Bostonia: What’s next for you?
There are a couple of things coming up in 2024 that I’m excited about. I’m actually working on a diner right now with some friends in New York that we started during the strike. Yes, it’s an actual diner, not like a movie project, like an actual diner, which is going to be exciting.
I’m potentially doing a little short format project with Josh Safdie in the next month or two, and then, hopefully, starting a new Todd Haynes picture, which will be a 1930s period piece.
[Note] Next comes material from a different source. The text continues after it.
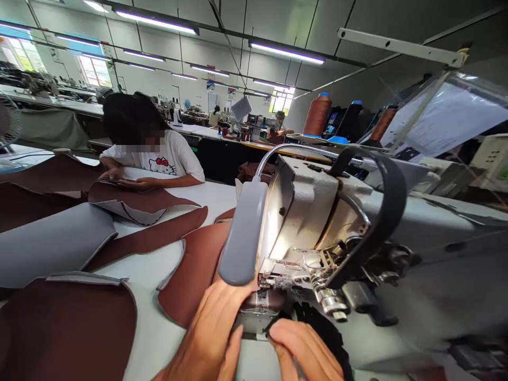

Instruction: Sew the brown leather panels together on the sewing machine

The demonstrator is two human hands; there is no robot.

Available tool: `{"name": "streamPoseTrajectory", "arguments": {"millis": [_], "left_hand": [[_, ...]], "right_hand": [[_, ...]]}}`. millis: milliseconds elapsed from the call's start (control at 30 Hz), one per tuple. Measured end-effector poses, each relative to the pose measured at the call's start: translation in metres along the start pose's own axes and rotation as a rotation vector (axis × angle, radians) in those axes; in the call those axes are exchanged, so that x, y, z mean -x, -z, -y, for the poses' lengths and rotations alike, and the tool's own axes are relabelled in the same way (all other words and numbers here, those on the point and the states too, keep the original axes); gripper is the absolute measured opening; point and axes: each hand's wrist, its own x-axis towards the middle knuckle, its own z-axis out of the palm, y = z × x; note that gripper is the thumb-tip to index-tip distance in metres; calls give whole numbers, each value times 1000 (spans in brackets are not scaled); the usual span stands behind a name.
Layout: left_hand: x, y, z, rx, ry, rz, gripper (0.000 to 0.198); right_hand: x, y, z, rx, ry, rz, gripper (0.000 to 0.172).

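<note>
The left hand [208, 338] and the right hand [304, 352] sit close together at the front of an industrial sewing machine [301, 222], where a brown leather-like panel [264, 299] lies at the presser foot [264, 283] beside a ragged black trim [323, 330]. Whether either grip is closed on the material I cannot tell; both look flat and pressing, not clenched. Fingers this near the needle (a grey gooseneck lamp [242, 233] hides part of that area) risk a puncture if the machine runs, and uneven hand pressure could drag the panel off line, skewing the seam.
</note>
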Motion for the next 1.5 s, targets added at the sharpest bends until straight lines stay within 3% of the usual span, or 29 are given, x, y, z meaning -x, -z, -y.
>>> {"name": "streamPoseTrajectory", "arguments": {"millis": [100, 267, 500, 667, 767, 1000, 1300, 1500], "left_hand": [[-17, -5, 23, -99, -13, 129, 65], [-33, -11, 50, -39, -3, 163, 56], [-29, -9, 51, -73, 1, 215, 44], [-29, -10, 53, -66, -4, 240, 56], [-25, -15, 58, -60, -31, 247, 62], [-19, -31, 66, -64, 4, 250, 47], [-29, -42, 74, -21, 78, 276, 34], [-33, -44, 79, -1, 135, 285, 36]], "right_hand": [[-6, 8, -8, -12, -33, 95, 15], [-5, 17, -16, 41, -26, 199, 12], [-8, 9, -15, 42, -28, 170, 12], [-13, -3, -12, 115, -2, 104, 19], [-13, -8, -11, 51, -15, 138, 23], [-13, -8, -11, 7, -25, 206, 25], [-12, -8, -11, 58, -5, 231, 23], [-9, -6, -12, 73, 4, 271, 22]]}}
The 2024 Primetime Emmy Awards are Monday, January 15, and will be broadcast live on FOX, starting at 8 pm ET. In addition to Lisenco, alum nominees are Amy Beth Feldman (COM’86), production designer on How I Met Your Father, for Outstanding Production Design for a Narrative Program (Half-Hour); Ariel Levine (COM’12), staff writer on Better Call Saul, for Outstanding Short Form Comedy, Drama or Variety Series; Rob Turbovsky (COM’08), staff writer on Only Murders in the Building, for Outstanding Writing for a Comedy Series; and Seth Reiss (COM’05), staff writer on Late Night with Seth Meyers, for Outstanding Writing for a Variety Series.